_EXERCISE INSTRUCTIONS_
Isolate every line in the data with the string "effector" and copy it.

-------

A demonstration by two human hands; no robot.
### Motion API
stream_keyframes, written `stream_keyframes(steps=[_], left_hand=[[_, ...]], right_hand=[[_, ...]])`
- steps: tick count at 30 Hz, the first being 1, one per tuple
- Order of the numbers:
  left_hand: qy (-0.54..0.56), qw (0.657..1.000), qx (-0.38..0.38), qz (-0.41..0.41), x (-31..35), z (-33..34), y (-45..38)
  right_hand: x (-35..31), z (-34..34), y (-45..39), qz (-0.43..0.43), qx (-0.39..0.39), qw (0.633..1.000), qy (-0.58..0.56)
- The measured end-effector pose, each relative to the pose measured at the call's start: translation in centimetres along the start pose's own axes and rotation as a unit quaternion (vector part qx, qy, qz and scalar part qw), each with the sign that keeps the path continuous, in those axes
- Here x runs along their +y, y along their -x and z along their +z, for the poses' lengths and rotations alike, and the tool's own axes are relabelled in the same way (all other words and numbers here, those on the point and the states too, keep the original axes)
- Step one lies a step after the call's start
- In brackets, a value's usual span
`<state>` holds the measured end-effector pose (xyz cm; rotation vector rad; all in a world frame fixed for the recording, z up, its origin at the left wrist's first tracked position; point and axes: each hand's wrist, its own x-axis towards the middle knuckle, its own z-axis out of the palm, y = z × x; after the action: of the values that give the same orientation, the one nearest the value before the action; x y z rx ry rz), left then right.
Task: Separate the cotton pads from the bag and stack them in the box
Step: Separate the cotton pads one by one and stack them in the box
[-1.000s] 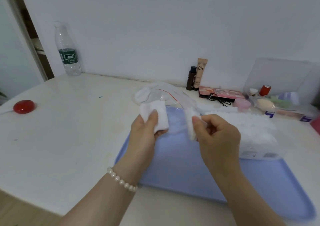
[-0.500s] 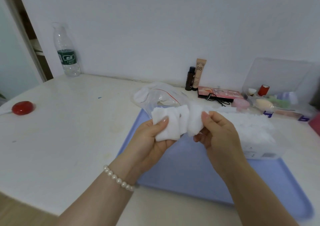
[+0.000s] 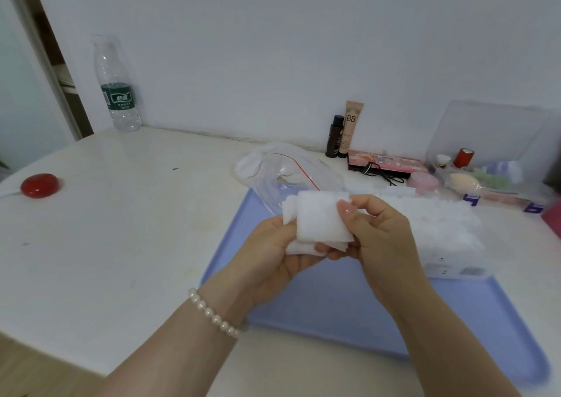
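Open tabletop (image 3: 127, 220) across the left and centre, broken only by a red round object (image 3: 39, 185) near the left edge and a water bottle (image 3: 117, 89) against the back wall. Bare blue tray (image 3: 318, 302) floor below the hands. Blocked behind by a clear bag (image 3: 273, 172); at right by the pad-filled box (image 3: 440, 235), cosmetics (image 3: 343, 135) and a clear organiser (image 3: 491, 165).

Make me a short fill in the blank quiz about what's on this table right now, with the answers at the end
1. Both hands hold a stack of white cotton ____ above the tray.
2. The tray's colour is ____.
3. The left hand wrist wears a ____ bracelet.
4. The round object at the table's far left is ____.

Missing words: pads; blue; pearl; red
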<state>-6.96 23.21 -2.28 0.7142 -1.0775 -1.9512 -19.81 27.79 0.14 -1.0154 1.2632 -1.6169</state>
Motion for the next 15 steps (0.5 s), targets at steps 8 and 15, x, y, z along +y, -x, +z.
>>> stream_keyframes(steps=[8, 15], left_hand=[[0.063, 0.998, 0.005, -0.004, 0.15, -0.24, -0.16], [0.135, 0.991, 0.007, -0.006, 0.41, -0.25, -0.28]], right_hand=[[-0.29, -0.14, -0.24, 0.033, -0.019, 0.999, -0.035], [-0.11, -0.65, -0.29, 0.022, -0.025, 0.998, -0.047]])
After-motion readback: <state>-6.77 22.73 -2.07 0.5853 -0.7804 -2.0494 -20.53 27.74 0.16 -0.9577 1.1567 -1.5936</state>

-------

_YOUR SOLUTION_
- The measured end-effector pose, each relative to the pose measured at the call's start: translation in centimetres along the start pose's own axes and rotation as a unit quaternion (vector part qx, qy, qz and scalar part qw), each with the sign that keeps the path continuous, in those axes
`<state>` holds the measured end-effector pose (xyz cm; rotation vector rad; all in a world frame fixed for the recording, z up, its origin at the left wrist's first tracked position; point and axes: each hand's wrist, its own x-axis towards the middle knuckle, its own z-axis out of the palm, y = z × x; after the action: of the values that give the same orientation, the one nearest the value before the action; x y z rx ry rz), left then right.

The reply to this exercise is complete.